大切なことを身近な人に打ち明けるのは想像がつくし、前提に理解があっても既に音楽とかブログとか詩とか別の方法で表現して不特定多数の人間に届けている人もいる。幸運なことにわたしにも悩みや相談事を聞いてくれる友人たちがいる。
なのにどうして身近じゃない人間を欲しているのか考えてみると、その人の負担になりたくないからというのがでかい。生活に支障を出したくない。けど誰かには話したい。できたらなにか言ってほしい、もしくはなにも言わないでほしい。もしかしたら好きなその人を反応で嫌いになりたくないという弱い心もあるかもしれない。

「言わないでいること」を「言ってほしい・預けてほしい」なんて馬鹿げた話だと思う。「言わないでいる」から「言わないでいる」ことなんだろう。しかも誰かもわからない、気が合うかもわからない、不安定なインターネット上の人に。
鍵でもお金でも「預ける」ということはなんでも「この人なら預けてもいい」と思ってもらえないことには始まらないと思っている。元々かんのや編集の亜沙さんを知ってくれている人や第一二弾を手に取ってくれた人以外にも「預けたい」と思ってもらえるように、どうしたらいいだろうと考える。

アンケートのフォームも作ってみた。

アンケート「言わないでいること」 (google.com)

匿名で送れます。
違う人のフリをして書いているみたいなことがあると悲しいので、一応本人確認用のアカウントやアドレスだけ一緒に。
公募よりもっと気軽なやつです。一言だけでも。悩み事を書き捨ててもいいですし、昔UFOを見たけど信じてもらえなそうだから言ってないとかそういうことでもいいです。

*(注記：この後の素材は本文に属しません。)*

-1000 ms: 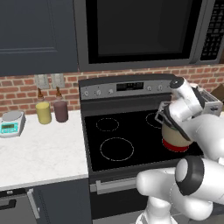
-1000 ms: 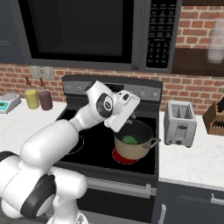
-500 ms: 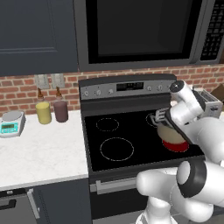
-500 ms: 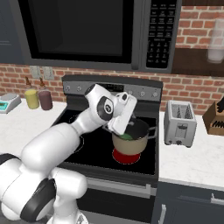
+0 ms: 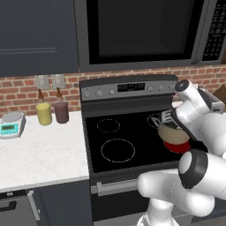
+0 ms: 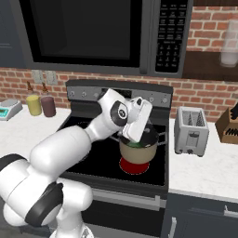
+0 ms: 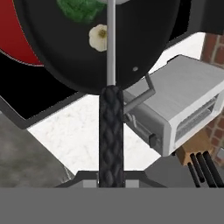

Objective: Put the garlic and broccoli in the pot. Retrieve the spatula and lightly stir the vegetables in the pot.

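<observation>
Hand view looks down the spatula (image 7: 110, 127): black textured handle runs up from the bottom, thin silver shaft goes on into the pot (image 7: 144, 48). Gripper is clamped tight on the handle's lower end; fingertips themselves hidden at the bottom edge. Inside the dark pot: broccoli (image 7: 83, 8) at top, garlic (image 7: 98, 37) just beside it, both left of the shaft. Spatula head is cut off by the frame, so can't tell if it's touching the veg.

Right base view: pot (image 6: 137, 153) sits on the red-glowing burner (image 6: 135, 165) at front right of the stove (image 6: 88, 160), w/ toaster (image 6: 191, 130) on the table nearby. Left base view: gripper (image 5: 164, 118) over the pot's near rim.

Judgement: both veg are in, stir is underway. Risks: too wide a sweep could flick the garlic over the rim, or the shaft levering on the rim could shove the pot off the burner toward the toaster. Long handle held at its end may twist in the grip if the head snags.
</observation>
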Available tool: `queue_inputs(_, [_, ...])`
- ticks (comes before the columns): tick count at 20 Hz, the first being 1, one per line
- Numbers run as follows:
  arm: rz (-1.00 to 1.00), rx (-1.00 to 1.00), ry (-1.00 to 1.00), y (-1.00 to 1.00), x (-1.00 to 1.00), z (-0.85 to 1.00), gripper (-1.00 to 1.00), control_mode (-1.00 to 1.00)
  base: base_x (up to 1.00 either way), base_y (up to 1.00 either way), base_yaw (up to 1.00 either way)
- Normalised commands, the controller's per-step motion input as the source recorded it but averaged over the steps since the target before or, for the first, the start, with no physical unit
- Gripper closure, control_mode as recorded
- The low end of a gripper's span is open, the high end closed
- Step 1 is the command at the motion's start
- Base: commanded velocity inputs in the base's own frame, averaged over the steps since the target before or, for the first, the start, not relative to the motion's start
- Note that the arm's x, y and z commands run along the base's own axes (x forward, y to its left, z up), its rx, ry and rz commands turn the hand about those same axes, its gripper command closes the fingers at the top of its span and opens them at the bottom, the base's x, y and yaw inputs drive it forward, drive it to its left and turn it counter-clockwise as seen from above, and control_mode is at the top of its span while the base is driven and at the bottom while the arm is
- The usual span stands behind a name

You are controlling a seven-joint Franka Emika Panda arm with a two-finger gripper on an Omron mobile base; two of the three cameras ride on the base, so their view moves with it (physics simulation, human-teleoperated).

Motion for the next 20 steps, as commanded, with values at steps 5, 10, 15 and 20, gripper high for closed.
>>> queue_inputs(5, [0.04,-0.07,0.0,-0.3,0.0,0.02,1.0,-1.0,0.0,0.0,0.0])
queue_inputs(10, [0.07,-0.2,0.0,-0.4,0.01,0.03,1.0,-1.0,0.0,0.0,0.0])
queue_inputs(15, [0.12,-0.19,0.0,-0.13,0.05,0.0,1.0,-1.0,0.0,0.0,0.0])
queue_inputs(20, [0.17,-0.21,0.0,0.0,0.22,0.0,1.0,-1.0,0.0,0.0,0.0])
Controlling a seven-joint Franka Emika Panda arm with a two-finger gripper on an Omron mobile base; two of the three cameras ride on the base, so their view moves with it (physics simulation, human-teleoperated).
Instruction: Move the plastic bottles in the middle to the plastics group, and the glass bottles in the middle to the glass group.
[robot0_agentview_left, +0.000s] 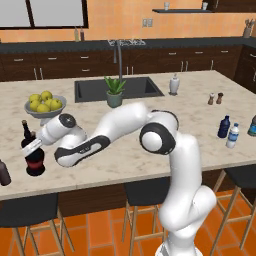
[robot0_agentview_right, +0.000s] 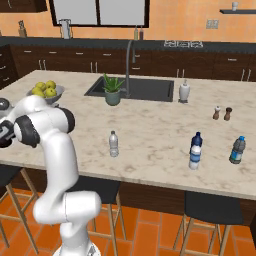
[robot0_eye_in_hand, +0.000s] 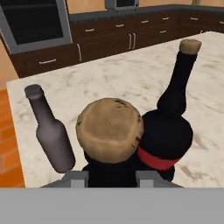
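Observation:
My gripper (robot0_eye_in_hand: 111, 178) is shut on a black round-bellied glass bottle (robot0_eye_in_hand: 109, 131); the hand view looks down on its cork top. Close behind it stands its twin (robot0_eye_in_hand: 173, 127) with a red band, and a stubby dark-brown bottle (robot0_eye_in_hand: 50, 133) stands at the counter's end. In the left base view my gripper (robot0_agentview_left: 33, 147) is at the counter's left end, where the black bottles (robot0_agentview_left: 35, 162) overlap beside the brown bottle (robot0_agentview_left: 4, 172). The plain water bottle (robot0_agentview_right: 114, 144) stands mid-counter. The blue-labelled water bottle (robot0_agentview_left: 232, 136) stands by the dark-blue bottle (robot0_agentview_left: 224, 126) and the teal bottle (robot0_agentview_left: 252, 125).
A bowl of yellow fruit (robot0_agentview_left: 45, 105) sits behind my arm on the left. A potted plant (robot0_agentview_left: 114, 92) stands by the sink (robot0_agentview_left: 117, 89). A white soap dispenser (robot0_agentview_left: 174, 84) and salt and pepper shakers (robot0_agentview_left: 215, 98) stand further right. Stools line the counter's near edge.

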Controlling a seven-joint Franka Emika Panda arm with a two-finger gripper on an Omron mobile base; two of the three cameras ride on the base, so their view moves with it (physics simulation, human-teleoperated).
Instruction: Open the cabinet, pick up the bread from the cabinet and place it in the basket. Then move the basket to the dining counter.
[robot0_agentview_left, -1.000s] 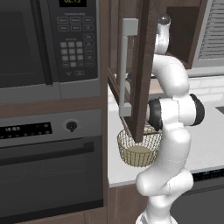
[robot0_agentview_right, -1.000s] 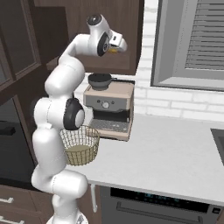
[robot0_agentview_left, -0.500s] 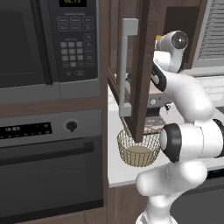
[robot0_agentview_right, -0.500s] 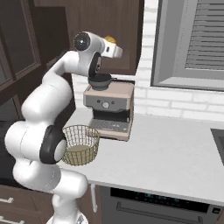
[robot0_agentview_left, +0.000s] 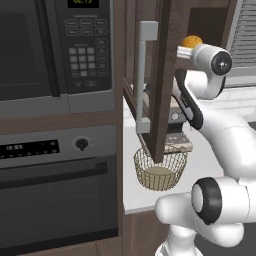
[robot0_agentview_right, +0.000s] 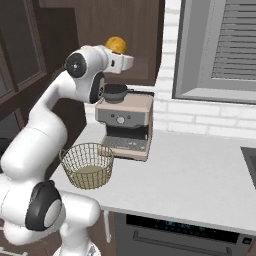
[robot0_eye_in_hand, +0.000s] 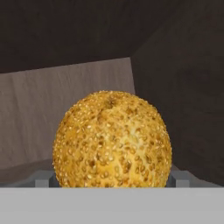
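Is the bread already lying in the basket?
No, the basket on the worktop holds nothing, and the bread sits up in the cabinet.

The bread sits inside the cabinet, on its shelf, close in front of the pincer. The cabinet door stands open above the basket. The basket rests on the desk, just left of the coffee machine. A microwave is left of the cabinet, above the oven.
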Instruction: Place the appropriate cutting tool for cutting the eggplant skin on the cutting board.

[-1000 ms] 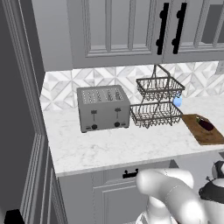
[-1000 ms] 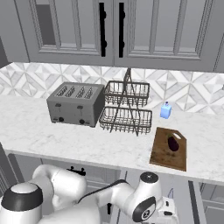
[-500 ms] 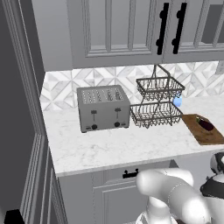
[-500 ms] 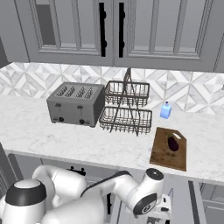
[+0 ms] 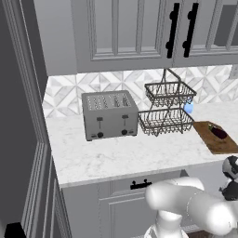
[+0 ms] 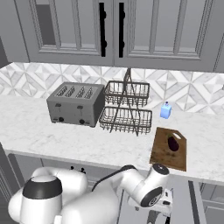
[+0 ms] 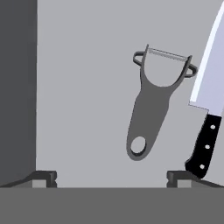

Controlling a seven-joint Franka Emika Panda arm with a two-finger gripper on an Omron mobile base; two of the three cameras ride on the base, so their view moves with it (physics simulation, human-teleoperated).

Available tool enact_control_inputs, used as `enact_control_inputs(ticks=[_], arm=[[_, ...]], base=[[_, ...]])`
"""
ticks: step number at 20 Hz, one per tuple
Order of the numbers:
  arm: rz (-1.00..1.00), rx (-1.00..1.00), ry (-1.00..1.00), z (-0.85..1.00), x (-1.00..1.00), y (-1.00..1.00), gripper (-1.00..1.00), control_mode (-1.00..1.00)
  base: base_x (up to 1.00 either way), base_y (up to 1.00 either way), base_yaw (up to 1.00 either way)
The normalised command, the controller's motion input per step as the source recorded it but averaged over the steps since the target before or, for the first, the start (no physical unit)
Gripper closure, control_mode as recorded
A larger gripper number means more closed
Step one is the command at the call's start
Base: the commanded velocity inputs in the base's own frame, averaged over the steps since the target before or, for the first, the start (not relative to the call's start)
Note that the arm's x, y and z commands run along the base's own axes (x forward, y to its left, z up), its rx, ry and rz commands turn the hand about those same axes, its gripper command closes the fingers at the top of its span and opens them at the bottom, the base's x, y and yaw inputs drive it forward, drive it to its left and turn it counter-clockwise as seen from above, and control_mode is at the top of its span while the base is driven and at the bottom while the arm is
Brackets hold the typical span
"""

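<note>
Claw (image 7: 111,177) hangs wide open and empty over a grey peeler (image 7: 154,103), which lies just ahead, slightly right of centre, handle nearest; knife (image 7: 209,94) beyond it, right. Peeler suits the eggplant (image 6: 173,142).

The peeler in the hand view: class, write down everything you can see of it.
The peeler is a flat, dark grey Y-shaped tool, plastic or metal by its look. A thin pale blade bridges its two forked arms at the top, with small loops at the outer ends. Its handle narrows downward and ends in a rounded tip with an oval hole. It lies tilted on a plain grey surface, beside a knife with a black riveted handle, apart from it. Nothing grips it.
</note>
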Motion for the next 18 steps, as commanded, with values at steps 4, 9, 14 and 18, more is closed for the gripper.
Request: enact_control_inputs(ticks=[4, 9, 14, 18], arm=[[0.00, 0.00, 0.00, -0.24, 0.02, 0.01, -1.00, -1.00], [0.00, 0.00, 0.00, -0.26, 0.07, 0.00, -1.00, -1.00], [0.00, 0.00, 0.00, -0.19, 0.06, 0.00, -1.00, -1.00], [0.00, 0.00, 0.00, -0.23, 0.00, 0.00, -1.00, -1.00]], base=[[0.00, 0.00, 0.00], [0.00, 0.00, 0.00], [0.00, 0.00, 0.00], [0.00, 0.00, 0.00]])
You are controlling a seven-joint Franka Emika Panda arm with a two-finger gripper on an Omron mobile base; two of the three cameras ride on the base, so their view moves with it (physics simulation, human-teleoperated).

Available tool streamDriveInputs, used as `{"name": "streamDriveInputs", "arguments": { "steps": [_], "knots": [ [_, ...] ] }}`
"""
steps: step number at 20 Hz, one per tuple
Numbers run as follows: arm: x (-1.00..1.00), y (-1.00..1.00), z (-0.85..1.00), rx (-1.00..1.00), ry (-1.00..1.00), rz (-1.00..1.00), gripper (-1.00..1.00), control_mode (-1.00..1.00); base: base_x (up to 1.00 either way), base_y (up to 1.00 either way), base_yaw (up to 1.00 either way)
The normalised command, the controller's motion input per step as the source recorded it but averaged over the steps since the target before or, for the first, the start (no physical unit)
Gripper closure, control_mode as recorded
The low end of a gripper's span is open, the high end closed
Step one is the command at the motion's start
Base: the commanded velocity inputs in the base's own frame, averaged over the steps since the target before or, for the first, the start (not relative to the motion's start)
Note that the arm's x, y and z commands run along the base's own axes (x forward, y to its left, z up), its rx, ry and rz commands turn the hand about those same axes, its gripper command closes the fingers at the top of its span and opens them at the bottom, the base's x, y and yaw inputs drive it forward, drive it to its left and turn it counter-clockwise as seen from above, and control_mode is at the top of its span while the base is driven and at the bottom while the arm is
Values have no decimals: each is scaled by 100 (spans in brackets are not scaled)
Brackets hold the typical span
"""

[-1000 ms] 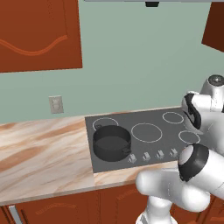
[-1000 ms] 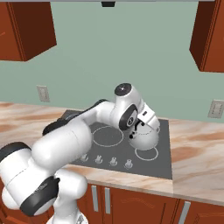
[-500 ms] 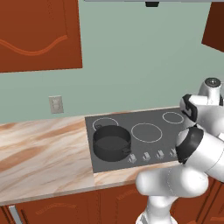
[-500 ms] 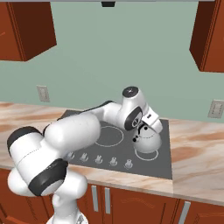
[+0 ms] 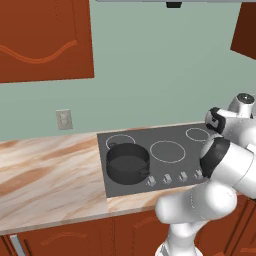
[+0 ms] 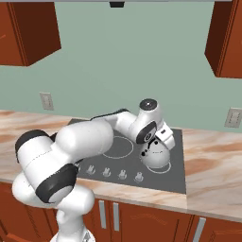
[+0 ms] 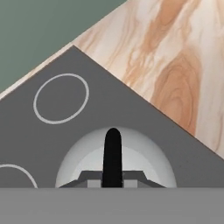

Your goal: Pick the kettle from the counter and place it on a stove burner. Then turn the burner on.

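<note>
Reaching fwd over stove (image 6: pixel 176 168), claw (image 6: pixel 152 144) gripping kettle (image 6: pixel 158 158) handle, pointing down.

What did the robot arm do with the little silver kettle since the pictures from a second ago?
The gripper carried the kettle a little further toward the right front of the stove, lower, so it now looks set down over the front right ring. The gripper still sits at the kettle's black handle; whether it still grips is unclear. The pot and the counter stayed as they were.

A kitchen: a stove (image 5: pixel 165 150) set in a marble-look counter (image 5: pixel 45 175), wood cabinets (image 5: pixel 42 40) above (rendered).
</note>
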Motion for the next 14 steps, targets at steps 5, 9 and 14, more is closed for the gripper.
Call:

わたしの言わないでいることも冊子に載せることになっていて、絶賛執筆中です。でも、冊子のものとは別でもnoteこまめに更新して内側を載せていけたらいいな。そしたらこの人になら預けていいかもって思ってもらえるんじゃないかな、とか、期待しない方がいいのかもしれないけれど。

言わないでいるけど、読んでほしいです。この気持ちはなんなんだろう。みんなが勇気を出して送ってくれた「言わないでいること」を、丁寧に保管するためにはなにができるだろう。最近はずっとそんな感じ。